A Ordem dos Advogados do Brasil (OAB) vai analisar este ano se deve ser permitido escritório estrangeiro prestar serviços legais no país sobre legislação brasileira, diretamente, por meio de associação ou acordo de cooperação com escritório nacional.

Os defensores da abertura do mercado dizem que a mudança é um passo inevitável diante da globalização da economia. “Não podemos optar pela estratégia do avestruz”, afirma o conselheiro federal por Sergipe, Cezar Britto. Os contrários argumentam que país nenhum autoriza pessoas não habilitadas a advogar em suas jurisdições. “É natural que em razão do esgotamento de seus mercados, em crise financeira, os estrangeiros queiram vir para um país que está em boa fase econômica”, afirma o conselheiro federal pelo Maranhão, Ulisses César Martins de Souza. “O que não é razoável é que eles queiram aqui uma liberalidade que não oferecem lá”, completa. O secretário-geral da OAB paulista, Braz Martins Neto, compara: “Seria engraçado exigir de um brasileiro que se submeta ao Exame de Ordem e permitir o livre exercício a um paraguaio, por exemplo”.

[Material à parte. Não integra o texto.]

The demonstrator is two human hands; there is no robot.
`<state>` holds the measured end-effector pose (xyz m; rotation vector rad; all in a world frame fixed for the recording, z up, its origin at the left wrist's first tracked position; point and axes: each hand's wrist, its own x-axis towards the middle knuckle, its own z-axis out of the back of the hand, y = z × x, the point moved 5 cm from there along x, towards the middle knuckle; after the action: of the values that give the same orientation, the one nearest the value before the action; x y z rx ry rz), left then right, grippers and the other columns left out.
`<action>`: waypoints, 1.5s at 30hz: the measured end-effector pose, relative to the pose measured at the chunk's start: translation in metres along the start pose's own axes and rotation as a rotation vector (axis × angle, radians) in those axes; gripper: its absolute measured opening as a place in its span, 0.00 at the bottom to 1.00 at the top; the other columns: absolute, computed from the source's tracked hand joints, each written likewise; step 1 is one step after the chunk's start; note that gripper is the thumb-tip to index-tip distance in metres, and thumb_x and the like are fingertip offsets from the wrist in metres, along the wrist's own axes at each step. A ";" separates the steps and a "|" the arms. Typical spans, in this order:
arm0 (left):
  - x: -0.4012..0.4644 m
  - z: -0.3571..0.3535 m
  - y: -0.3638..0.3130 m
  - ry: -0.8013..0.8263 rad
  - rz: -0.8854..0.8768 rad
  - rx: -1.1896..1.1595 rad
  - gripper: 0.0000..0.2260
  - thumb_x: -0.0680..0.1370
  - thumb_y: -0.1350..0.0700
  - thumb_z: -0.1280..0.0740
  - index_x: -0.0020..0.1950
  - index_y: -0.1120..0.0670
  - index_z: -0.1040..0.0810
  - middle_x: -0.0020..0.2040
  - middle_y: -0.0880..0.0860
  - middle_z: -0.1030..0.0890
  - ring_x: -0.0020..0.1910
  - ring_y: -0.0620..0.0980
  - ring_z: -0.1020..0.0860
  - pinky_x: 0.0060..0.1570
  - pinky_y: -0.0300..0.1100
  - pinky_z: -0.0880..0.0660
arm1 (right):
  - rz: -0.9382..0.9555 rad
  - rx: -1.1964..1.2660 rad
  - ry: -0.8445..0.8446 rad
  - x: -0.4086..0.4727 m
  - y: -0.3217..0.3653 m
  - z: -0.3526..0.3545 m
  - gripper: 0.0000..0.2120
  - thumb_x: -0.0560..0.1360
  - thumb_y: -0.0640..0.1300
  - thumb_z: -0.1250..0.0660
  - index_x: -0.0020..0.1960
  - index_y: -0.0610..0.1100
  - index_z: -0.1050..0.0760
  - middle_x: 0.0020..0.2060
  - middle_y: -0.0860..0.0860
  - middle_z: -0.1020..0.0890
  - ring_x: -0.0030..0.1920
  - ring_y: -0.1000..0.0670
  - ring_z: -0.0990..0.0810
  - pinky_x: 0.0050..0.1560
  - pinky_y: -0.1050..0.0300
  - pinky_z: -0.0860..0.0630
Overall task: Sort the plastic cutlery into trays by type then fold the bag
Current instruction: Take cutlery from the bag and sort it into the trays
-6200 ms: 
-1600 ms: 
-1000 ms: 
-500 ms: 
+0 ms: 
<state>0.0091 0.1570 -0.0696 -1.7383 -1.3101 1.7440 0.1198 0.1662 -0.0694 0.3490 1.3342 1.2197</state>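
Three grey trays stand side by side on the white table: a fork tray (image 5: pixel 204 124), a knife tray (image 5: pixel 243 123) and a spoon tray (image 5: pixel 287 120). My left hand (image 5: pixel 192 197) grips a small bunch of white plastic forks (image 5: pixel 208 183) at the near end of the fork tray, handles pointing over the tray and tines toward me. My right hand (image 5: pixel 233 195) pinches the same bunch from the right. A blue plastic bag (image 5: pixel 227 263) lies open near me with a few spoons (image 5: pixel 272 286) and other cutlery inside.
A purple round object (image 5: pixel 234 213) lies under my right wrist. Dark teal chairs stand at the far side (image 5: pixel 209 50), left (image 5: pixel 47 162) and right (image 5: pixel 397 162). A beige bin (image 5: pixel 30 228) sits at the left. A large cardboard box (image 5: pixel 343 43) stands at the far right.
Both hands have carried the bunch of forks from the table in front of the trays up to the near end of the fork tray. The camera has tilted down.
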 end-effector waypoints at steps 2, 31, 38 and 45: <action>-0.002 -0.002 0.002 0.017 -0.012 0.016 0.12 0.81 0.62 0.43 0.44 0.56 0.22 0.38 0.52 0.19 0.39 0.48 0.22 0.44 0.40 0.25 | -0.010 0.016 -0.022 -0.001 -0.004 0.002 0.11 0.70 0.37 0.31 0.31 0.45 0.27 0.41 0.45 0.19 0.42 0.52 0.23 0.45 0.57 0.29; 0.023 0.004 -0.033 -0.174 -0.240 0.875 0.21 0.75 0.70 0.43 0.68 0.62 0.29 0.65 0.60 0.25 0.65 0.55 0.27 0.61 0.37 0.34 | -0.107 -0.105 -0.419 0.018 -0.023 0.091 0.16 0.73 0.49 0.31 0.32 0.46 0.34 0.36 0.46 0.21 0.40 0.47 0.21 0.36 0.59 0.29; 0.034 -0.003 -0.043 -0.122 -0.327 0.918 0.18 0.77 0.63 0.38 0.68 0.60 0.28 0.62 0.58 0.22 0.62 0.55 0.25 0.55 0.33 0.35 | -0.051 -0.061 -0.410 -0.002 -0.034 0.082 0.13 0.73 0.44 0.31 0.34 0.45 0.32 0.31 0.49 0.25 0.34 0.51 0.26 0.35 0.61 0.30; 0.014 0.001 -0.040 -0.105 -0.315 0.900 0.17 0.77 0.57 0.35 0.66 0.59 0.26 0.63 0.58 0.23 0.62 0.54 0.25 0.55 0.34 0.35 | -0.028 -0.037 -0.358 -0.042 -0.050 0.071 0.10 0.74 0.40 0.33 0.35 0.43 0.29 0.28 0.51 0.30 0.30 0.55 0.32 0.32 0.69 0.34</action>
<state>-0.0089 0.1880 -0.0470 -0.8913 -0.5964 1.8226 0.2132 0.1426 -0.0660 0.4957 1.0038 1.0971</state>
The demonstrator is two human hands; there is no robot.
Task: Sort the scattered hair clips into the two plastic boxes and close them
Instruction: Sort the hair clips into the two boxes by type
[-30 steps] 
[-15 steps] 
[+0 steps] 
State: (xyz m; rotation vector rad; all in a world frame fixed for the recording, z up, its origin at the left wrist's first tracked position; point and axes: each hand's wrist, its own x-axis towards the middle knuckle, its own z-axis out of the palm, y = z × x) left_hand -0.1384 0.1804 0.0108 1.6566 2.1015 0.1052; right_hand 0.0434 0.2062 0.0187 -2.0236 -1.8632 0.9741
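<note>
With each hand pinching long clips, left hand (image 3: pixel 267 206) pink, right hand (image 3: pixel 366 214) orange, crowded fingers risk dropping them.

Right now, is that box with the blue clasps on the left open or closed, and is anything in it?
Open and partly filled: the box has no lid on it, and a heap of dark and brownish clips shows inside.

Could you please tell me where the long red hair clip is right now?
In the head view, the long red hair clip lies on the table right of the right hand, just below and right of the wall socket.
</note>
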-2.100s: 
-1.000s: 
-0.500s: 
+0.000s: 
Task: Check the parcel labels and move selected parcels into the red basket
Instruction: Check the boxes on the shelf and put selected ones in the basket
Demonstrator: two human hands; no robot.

A Lei federal 8.906 diz que é nulo o ato privativo de advogado praticado por quem não é inscrito na OAB e a Lei das Contravenções Penais prevê prisão para o exercício ilegal da profissão.

Mas não só o esgotamento do mercado de advocacia nos países de Primeiro Mundo explica o interesse das grandes bancas estrangeiras atuarem no Brasil. Outro fator de atração é que nos países emergentes escritórios de advocacia locais têm atuado fortemente na estruturação de operações de fusões empresariais e, também, nas de abertura de capital (IPOs).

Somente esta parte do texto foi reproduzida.